Lines from the top of the listing down to the one with "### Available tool", inclusive, are to be copied exactly.

○ ○ ○ ○ ○ ○ ○

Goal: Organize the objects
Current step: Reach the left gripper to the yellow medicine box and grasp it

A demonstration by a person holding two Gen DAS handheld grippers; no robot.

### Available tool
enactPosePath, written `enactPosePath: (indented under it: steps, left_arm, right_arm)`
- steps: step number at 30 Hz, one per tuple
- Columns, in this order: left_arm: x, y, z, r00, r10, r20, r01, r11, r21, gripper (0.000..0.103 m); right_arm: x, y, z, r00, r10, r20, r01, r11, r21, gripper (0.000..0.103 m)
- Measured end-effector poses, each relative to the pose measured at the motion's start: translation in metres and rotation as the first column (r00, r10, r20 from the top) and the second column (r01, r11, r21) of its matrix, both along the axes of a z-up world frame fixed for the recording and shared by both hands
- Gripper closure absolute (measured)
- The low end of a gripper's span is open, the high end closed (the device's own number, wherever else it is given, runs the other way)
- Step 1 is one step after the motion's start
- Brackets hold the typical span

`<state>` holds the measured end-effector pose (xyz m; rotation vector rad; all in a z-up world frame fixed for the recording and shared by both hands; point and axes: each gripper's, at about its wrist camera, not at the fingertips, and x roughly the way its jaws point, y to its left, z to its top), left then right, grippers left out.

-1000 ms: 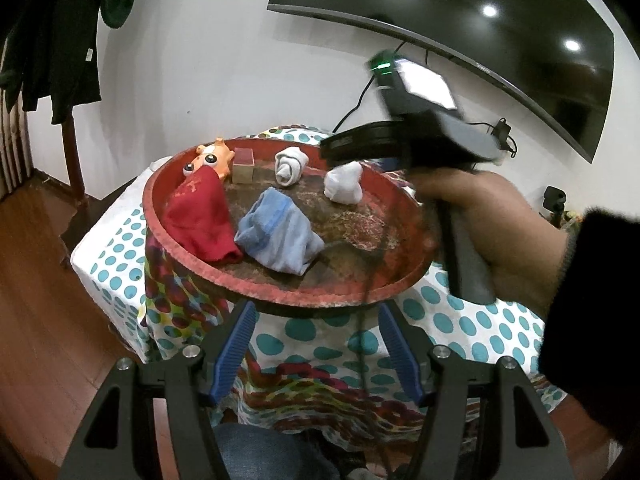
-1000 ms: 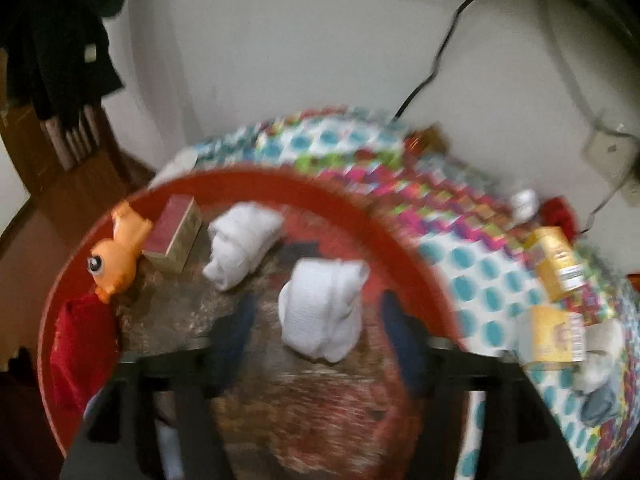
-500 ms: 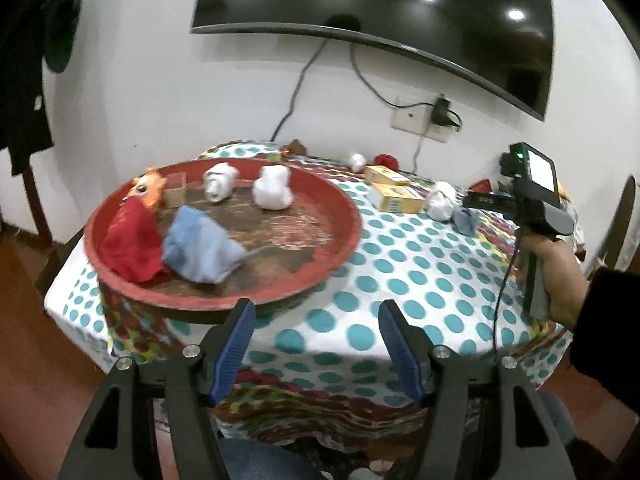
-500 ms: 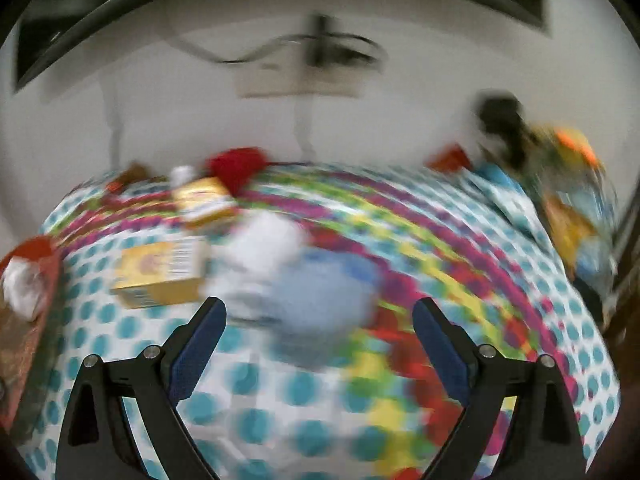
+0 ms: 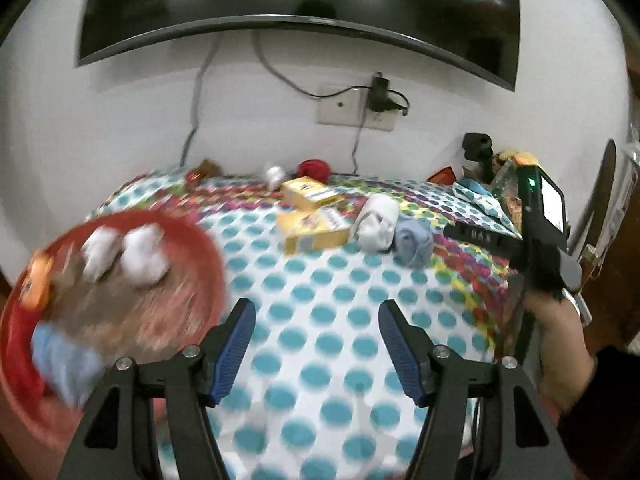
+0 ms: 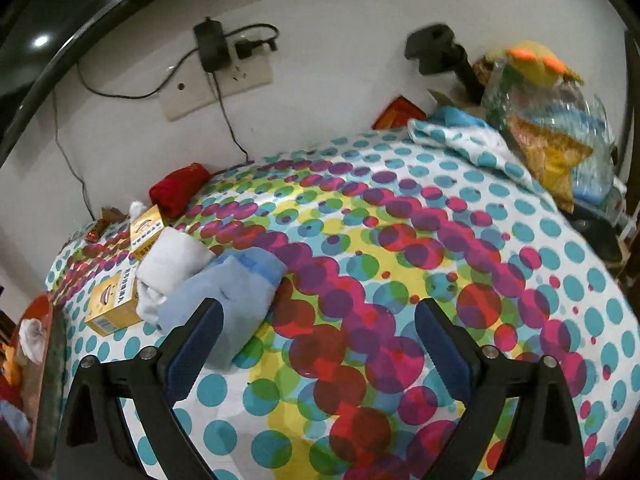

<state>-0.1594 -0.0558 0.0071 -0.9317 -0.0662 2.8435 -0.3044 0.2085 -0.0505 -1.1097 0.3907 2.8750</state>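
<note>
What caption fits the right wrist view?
Empty right gripper, jaws opening, beside a rolled blue sock on the dotted tablecloth.

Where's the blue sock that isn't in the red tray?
The blue sock lies rolled up on the dotted tablecloth, touching the white sock beside the yellow boxes; in the right wrist view it sits just past the gripper's left finger.

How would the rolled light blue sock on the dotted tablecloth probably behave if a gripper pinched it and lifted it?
The light blue sock is soft rolled fabric, so it would probably squash between the pads rather than resist. A loose end may unroll and dangle. It looks light, unlikely to slip or break, and since it leans against the white sock, lifting might nudge that.
</note>
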Motion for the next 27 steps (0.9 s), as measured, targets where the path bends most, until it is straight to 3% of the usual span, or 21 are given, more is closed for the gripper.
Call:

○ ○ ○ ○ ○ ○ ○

_Solution to the problem_
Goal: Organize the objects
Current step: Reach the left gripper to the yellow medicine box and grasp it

A demonstration by a person holding two Gen DAS handheld grippers; no robot.

### Available tool

Nothing else goes with this output.